After five years growing MRZ, Baudhuin made the move to branch out on his own. With Mr. Z’s as a business partner, Baudhuin became the owner and operator of MRZ Promotions, taking the company to a stand-alone identity.
Known today as SWAG Promotions (named after the promotional industry’s term for “stuff we all get”), Baudhuin serves as its president and runs the full service promotions company. A one-stop shop for promotional and marketing needs, SWAG’s company motto is “we don’t sell –we solve.” Baudhuin and his team at SWAG take a personalized approach to serving their customers.
“No one sells promotions like we do. We don’t want to just slap your logo on key chains, T-shirts, or pens,” Baudhuin said. “What makes SWAG different is we come up with solutions that are unique to a client’s own marketing needs or goals.”
Product catalogs are all too common in the promotions industry, but SWAG prefers a more client-tailored approach as apposed to the clutter and confusion that catalogs tend to produce.
“We have a ‘no catalogs’ mentality,” Baudhuin said. “And it starts with our sales team. We pride ourselves on really getting to know and understand the customer’s needs, then designing products to meet those needs.”
With a complete in-house design and production team, SWAG has the ability to develop creative solutions for clients and produce items in house, reducing turnaround time and giving clients access to a creative team.
“We work with a lot of small businesses that don’t always have those creative/design folks on staff,” Baudhuin said. “Being able to bring the brand and images of these businesses to life on something fun, unique and catchy is why I am in this industry.”
Being needs-specific has helped SWAG stand out and earn customer loyalty. Baudhuin’s approach to managing also has been instrumental in building that client base. He was lucky to have role models in that first job out of college.
“I learned so much from that first company I worked for,” Baudhuin said. “They were family run with family values. Things were done right and I wanted to implement that in any future company I ran.”
Baudhuin credits Stritch for giving him a strong moral guidance and foundation.
“It’s much more than knowing the computer software or how to develop a solid business and marketing plan,” Baudhuin said. “It’s knowing how to treat people and how to develop a program that benefits the client, putting the client’s needs first. That’s the moral compass Stritch gave me.”

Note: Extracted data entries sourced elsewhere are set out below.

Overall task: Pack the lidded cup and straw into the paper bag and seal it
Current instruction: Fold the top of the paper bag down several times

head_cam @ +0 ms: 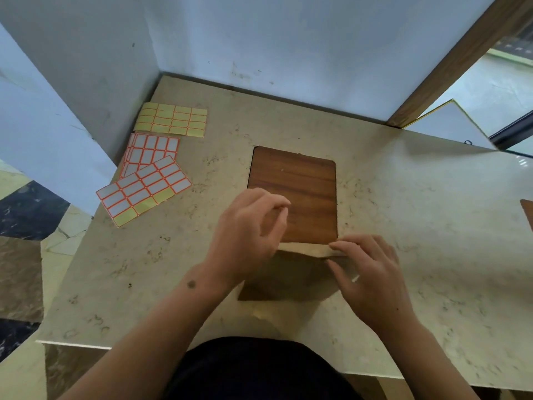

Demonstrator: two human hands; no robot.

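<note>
At the table's [403, 212] near edge, the right hand [372, 272] presses the light, creasable paper bag's [291, 278] folded top flat; the left hand [248, 238] hovers, fingers loosely curled.

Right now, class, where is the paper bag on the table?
In the head view, the paper bag stands at the table's near middle, between both hands, just in front of the wooden board.
</note>
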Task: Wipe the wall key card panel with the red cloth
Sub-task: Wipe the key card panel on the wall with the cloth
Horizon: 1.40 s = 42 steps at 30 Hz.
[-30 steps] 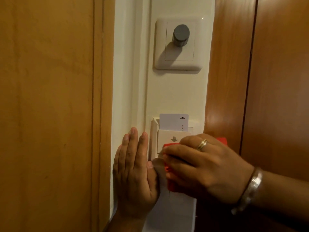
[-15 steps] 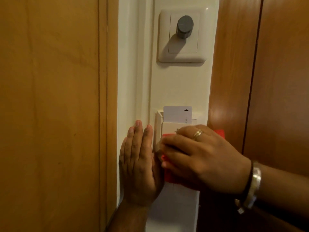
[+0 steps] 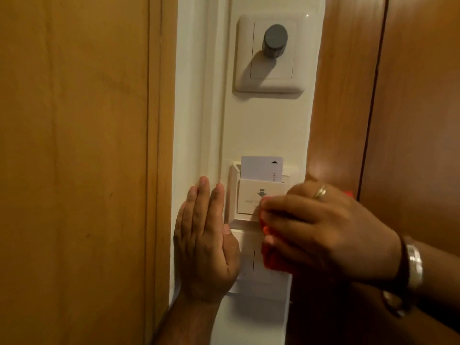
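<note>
The cream key card panel (image 3: 249, 202) is mounted on a narrow white wall strip, with a white key card (image 3: 261, 168) standing in its slot. My right hand (image 3: 321, 232) presses the red cloth (image 3: 270, 260) against the panel's right and lower part; the hand hides most of the cloth. My left hand (image 3: 206, 242) lies flat on the wall just left of the panel, fingers together and pointing up, holding nothing.
A cream dimmer plate with a grey knob (image 3: 275, 41) sits above the panel. A light wooden door frame (image 3: 74, 170) fills the left side, and dark wooden panels (image 3: 398, 120) flank the right. A white switch plate (image 3: 251, 267) lies below the panel.
My right hand with the cloth has slid right and down, uncovering the panel's arrow mark and left face. The left hand stays flat on the wall.
</note>
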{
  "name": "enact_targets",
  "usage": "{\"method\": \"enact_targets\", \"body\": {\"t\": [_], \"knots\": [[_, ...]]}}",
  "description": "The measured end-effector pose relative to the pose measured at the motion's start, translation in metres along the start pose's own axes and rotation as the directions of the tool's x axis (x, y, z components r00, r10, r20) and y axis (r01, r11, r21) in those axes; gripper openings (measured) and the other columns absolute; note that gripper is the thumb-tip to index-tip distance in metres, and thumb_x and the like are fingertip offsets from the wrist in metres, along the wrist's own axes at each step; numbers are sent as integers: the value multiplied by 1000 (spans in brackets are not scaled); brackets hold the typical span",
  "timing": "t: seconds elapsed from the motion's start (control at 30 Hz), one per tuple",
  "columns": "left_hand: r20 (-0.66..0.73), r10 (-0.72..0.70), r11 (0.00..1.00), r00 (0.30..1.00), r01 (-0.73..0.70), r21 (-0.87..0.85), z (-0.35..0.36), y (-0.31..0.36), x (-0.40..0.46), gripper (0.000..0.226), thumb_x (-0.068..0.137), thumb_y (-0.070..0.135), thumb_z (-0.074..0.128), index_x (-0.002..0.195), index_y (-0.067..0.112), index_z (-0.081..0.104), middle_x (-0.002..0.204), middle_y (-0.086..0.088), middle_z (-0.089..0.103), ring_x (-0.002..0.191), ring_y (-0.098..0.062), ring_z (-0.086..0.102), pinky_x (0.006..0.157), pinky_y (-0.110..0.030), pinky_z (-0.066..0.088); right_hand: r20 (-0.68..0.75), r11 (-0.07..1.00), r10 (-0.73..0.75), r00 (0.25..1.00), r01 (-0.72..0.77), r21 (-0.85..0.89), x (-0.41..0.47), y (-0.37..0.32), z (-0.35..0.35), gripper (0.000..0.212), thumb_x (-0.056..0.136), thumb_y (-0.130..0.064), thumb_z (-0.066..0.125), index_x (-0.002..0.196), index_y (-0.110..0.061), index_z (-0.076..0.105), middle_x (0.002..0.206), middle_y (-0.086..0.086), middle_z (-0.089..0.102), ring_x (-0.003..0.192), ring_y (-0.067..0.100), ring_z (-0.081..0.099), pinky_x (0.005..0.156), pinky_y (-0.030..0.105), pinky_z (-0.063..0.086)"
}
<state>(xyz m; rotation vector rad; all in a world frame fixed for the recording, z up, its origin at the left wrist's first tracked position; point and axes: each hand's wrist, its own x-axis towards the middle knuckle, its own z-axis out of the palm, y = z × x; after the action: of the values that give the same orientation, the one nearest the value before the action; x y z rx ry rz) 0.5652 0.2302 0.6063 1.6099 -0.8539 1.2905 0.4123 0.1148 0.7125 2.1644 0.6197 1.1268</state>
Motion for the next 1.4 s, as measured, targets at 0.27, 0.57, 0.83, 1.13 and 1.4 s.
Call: {"method": "enact_targets", "body": {"t": [0.27,0.57,0.83,1.13,1.4], "knots": [[-4,-1,1000,1000,1,-11,0,0,1,55,93,24,32,148,15,32,159,-3,26,151,-18,19,123,-33,13,-39,999,-29,999,29,18,-26,9,8,28,93,-35,54,106,-12,66,107,9,69,89,19,59,76,33,51],[-15,3,1000,1000,-3,-4,0,-1,1,55,93,25,34,147,16,33,158,-3,27,150,-20,21,123,-32,13,-76,996,77,994,-73,59,-28,19,2,31,91,-33,57,106,-9,69,109,12,68,88,24,62,74,37,52],[-15,1,1000,1000,-1,-5,0,0,1,54,94,24,33,147,16,33,158,-3,28,150,-20,22,122,-33,15,-67,992,98,993,-92,92,-28,13,1,31,93,-34,54,105,-9,69,107,10,69,86,23,62,72,34,52],[-9,7,1000,1000,-6,10,-1,-1,0,54,94,26,33,148,17,32,158,-2,27,150,-19,21,123,-32,13,-111,985,157,981,-148,89,-18,-2,0,32,95,-37,50,104,-11,67,105,9,70,86,23,61,72,34,51],[5,10,1000,1000,-10,22,1,-3,-1,55,93,22,35,148,15,33,159,-5,27,150,-20,20,123,-33,13,18,992,123,992,-123,9,13,-9,-14,33,94,-36,46,101,-14,69,102,7,71,83,24,64,69,38,54]]}}
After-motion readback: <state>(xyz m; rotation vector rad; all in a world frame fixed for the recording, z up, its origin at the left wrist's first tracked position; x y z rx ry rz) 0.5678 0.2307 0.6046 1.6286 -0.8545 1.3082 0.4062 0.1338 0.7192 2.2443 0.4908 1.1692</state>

Baudhuin credits this approach with leading to the company’s successful growth. SWAG is one of the fastest growing promotions companies in southeastern Wisconsin, recently landing a national distribution account with Waste Management and maintaining long-standing contracts with large organizations in Milwaukee such as Potawatomi Bingo and Casino. In 2012, the company moved from its original shared location in Port Washington to a more visible, stand-alone location in the heart of the Menomonee Falls, Wis., corporate community.

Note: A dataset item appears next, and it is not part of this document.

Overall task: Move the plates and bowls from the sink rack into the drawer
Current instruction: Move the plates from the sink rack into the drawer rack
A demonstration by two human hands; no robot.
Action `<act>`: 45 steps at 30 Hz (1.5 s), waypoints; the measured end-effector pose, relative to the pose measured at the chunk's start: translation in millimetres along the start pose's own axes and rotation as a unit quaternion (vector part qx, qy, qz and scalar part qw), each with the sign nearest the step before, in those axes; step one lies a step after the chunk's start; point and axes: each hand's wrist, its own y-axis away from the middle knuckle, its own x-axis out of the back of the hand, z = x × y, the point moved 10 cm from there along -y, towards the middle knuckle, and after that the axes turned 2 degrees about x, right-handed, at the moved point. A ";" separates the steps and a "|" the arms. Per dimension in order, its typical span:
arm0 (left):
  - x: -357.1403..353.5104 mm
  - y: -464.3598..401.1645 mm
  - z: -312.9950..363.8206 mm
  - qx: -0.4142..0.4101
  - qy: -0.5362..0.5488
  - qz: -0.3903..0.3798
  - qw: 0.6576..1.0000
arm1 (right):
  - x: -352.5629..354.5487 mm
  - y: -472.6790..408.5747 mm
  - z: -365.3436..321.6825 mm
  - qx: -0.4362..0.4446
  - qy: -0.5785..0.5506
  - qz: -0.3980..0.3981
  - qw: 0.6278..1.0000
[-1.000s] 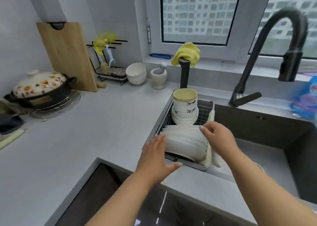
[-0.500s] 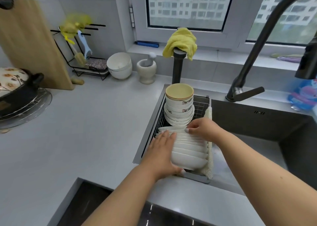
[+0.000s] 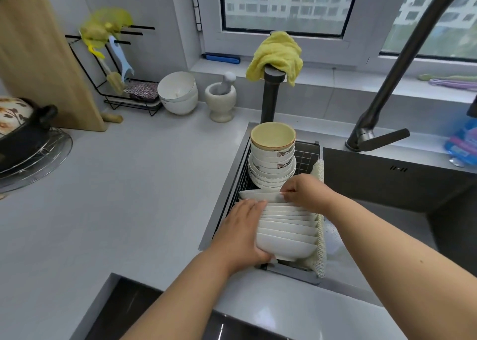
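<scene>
White plates (image 3: 287, 226) stand on edge in a row inside the sink rack (image 3: 307, 153), with a stack of bowls (image 3: 272, 159) just behind them. The left hand (image 3: 241, 232) cups the row's near left side, fingers curled round the front plate. The right hand (image 3: 304, 191) pinches the rim of a plate at the far end. Grey tabletop (image 3: 129, 184) spreads to the left; a black faucet (image 3: 382, 107) arches over the sink.
</scene>
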 end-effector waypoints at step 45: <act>63.9 55.1 6.4 0.126 0.203 0.129 0.962 | 114.3 91.9 -78.2 0.154 -0.029 0.244 0.957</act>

“For many years, we flew under the radar,” Baudhuin said. “Moving to the stand-alone location and being a block away from Kohl’s Department Store’s corporate headquarters has allowed us to become much more visible and has helped to get our name out there.”
But for Baudhuin, he measures success based on relationships he has been able to grow over the years.
“Being able to retain clients for multiple years in an unstable economy and having staff who have been with us for 10 or more years, that means we are doing something right,” Baudhuin said.
So what does the future hold for Baudhuin? He and his high school sweetheart are celebrating 20 years of marriage this year, his children are active in sports (he coaches baseball) and will soon be looking at colleges, and he looks forward to expanding SWAG outside of Wisconsin.
“Opening remote SWAG offices has been a goal of ours for some time,” Baudhuin said. And while it’s still fun to see a T-shirt he printed walking down the street, he said, “I’m a happy man!”